**Assignment**
Word for word, reproduce each line of the data below, omitting every image.

**Supplied information**
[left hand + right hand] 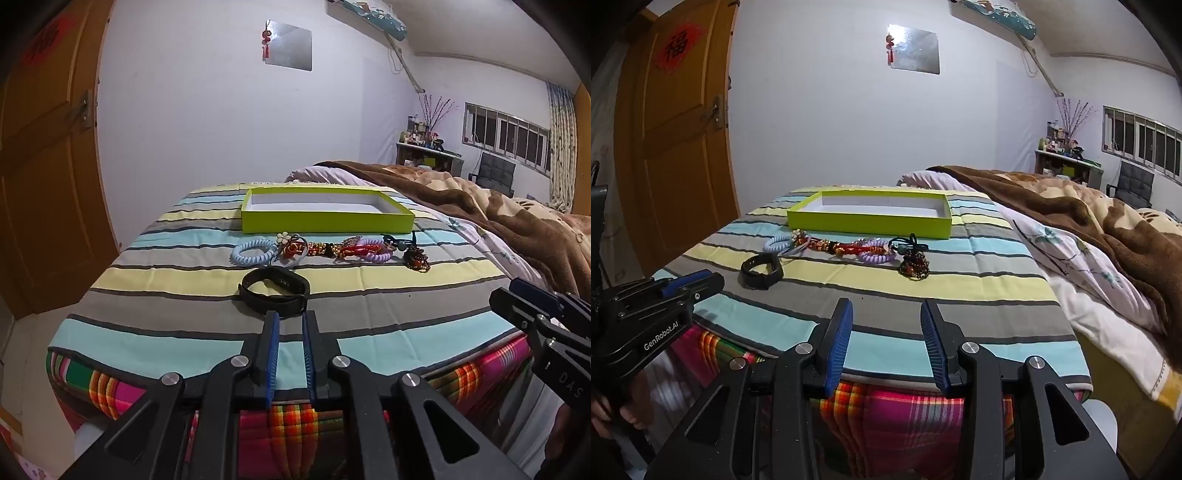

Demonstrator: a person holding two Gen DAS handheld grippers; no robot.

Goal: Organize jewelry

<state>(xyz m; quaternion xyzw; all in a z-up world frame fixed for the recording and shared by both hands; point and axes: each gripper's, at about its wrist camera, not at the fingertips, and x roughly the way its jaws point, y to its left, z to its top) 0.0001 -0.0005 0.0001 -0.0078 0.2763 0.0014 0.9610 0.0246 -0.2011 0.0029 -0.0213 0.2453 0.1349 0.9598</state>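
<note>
**Hovering tools before the jewelry row**

Hovering low in frame, the left tool [290, 321] has its jaws narrowly parted and empty, just before the black wristband [274, 290]. The right tool [886, 314] gapes wide, also empty. Mid-frame on the striped bedspread [979, 280], hair ties and bracelets [846, 249] lie before the green box [868, 221].

Dim cool light, fisheye-bent edges

Both wrist views low, near bed edge, facing green tray [327, 221].
</note>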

**Answer to this task**
[left hand + right hand] 

Demonstrator: a person holding two Gen DAS handheld grippers; no robot.

Goal: Organize jewelry

<state>(xyz m; quaternion xyzw; all in a z-up world frame fixed for the recording and shared by both hands; point and axes: each gripper's, at about its wrist camera, not at the fingertips, and x roughly the way its jaws point, y to its left, z to its top) 0.0001 -0.0005 0.0001 -0.0078 0.2763 0.0014 0.9610 0.0246 -0.2011 0.0029 -0.0213 0.2453 0.1349 0.9598</state>
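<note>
**Hovering tools before the jewelry row**

Hovering low in frame, the left tool [290, 321] has its jaws narrowly parted and empty, just before the black wristband [274, 290]. The right tool [886, 314] gapes wide, also empty. Mid-frame on the striped bedspread [979, 280], hair ties and bracelets [846, 249] lie before the green box [868, 221].

Dim cool light, fisheye-bent edges

Both wrist views low, near bed edge, facing green tray [327, 221].
</note>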

No additional answer is needed here.